Tourism Season Looking Bright as Minnesota Nears Summer

A survey conducted by Explore Minnesota reveals a positive outlook for the tourism industry as the key travel season begins.

As the unofficial start of summer kicks off with Memorial Day this weekend, a recently conducted survey of Minnesota lodging businesses forecasts a positive season ahead for Minnesota’s tourism industry.
 
Conducted by Explore Minnesota, the survey was answered by 241 entities, including hotels and motels, resorts, bed-and-breakfasts, campgrounds and vacation home rentals.
 
More than 40 percent of these respondents expect summer revenue to be up, while 39 percent anticipate increased occupancy compared to the 2017 season.
 
“We are very pleased to hear that Minnesota's lodging industry is expecting yet another strong summer,” said John Edman, director of Explore Minnesota, in a statement. “With the late start to spring, travelers are eager to hit the road to find new and unique experiences across the state this season.”
 
In addition to the weather circumstances of the year, survey participants credited the positive summer outlook to – among other contributors – a good economy, their own marketing efforts, customer service, new or renovated facilities and social media inspiration.
 
The statewide #OnlyinMN travel marketing campaign launched a few years ago was credited with helping generate 3.3 million trips and nearly $384 million in spending for the 2017 season, and it has only been bolstered for the 2018 campaign.
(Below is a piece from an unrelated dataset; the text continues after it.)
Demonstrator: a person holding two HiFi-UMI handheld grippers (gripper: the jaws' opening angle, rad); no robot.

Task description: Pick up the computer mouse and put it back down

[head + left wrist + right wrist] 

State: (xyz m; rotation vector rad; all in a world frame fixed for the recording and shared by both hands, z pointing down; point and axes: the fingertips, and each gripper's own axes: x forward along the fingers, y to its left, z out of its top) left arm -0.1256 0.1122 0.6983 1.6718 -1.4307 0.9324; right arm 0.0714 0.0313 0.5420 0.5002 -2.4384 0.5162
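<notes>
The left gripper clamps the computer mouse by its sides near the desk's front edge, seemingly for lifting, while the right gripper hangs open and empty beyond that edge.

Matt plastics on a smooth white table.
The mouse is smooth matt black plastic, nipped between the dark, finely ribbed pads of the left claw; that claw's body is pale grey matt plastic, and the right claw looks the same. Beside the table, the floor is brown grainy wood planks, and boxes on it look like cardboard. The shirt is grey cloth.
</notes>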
This boost includes the addition of one new TV spot on top of three returning from 2016-17, a pilot Connected TV program, and sharing the story of unique travel experiences across the state on multiple advertisement platforms.   
 
The campaign alone, however, hasn’t been able to hide a Minnesota trademark: its long winters. Explore Minnesota’s survey found that due to the extended winter, spring occupancy and/or revenue decreased, according to 34 percent of respondents. Outdoor-oriented businesses were identified as particular victims of the late arrival of spring, more-so than hotels and motels.
 
The presence of vacation home rentals has served as another challenge for some, as it’s led to a loss in customers and a struggle to compete with lower rates, though some survey participants said the rentals have helped bring more visitors to their areas. Meanwhile, a common challenge reported was workforce shortage.
 
Despite these obstacles, 80 percent of respondents said overall, their financial health is growing or stable.
 
This positive status and outlook for the coming season matches national trends, as AAA projects nearly 42 million Americans will travel over Memorial Day weekend alone. That will mark the highest travel volume since 2005, and the fourth consecutive year of increased overall travel.
 
The summer forecast is also in line with overall tourism trends for Minnesota seen in 2017. A study released earlier this month by Meet Minneapolis found that in just the Twin Cities visitor spending increased to record levels – up 2.6 percent to $7.8 billion last year compared to $7.6 billion in 2016. That spending was paired with a 2.5 percent increase in visitors – about 33 million people total for 2017.
 
This summer, the cities will attract visitors with events including the X Games in late July and the State Fair in August, but there’s excitement to be found throughout the state.
 
Noting summer-specific offerings account for 37 percent of travel expenditures and help contribute to a $15 billion leisure and hospitality industry, Edman highlighted the state’s “thousands of lodging accommodations, nearly 12,000 lakes, 500 golf courses, 4,000 miles of bike trails, to-notch parks and so much more.”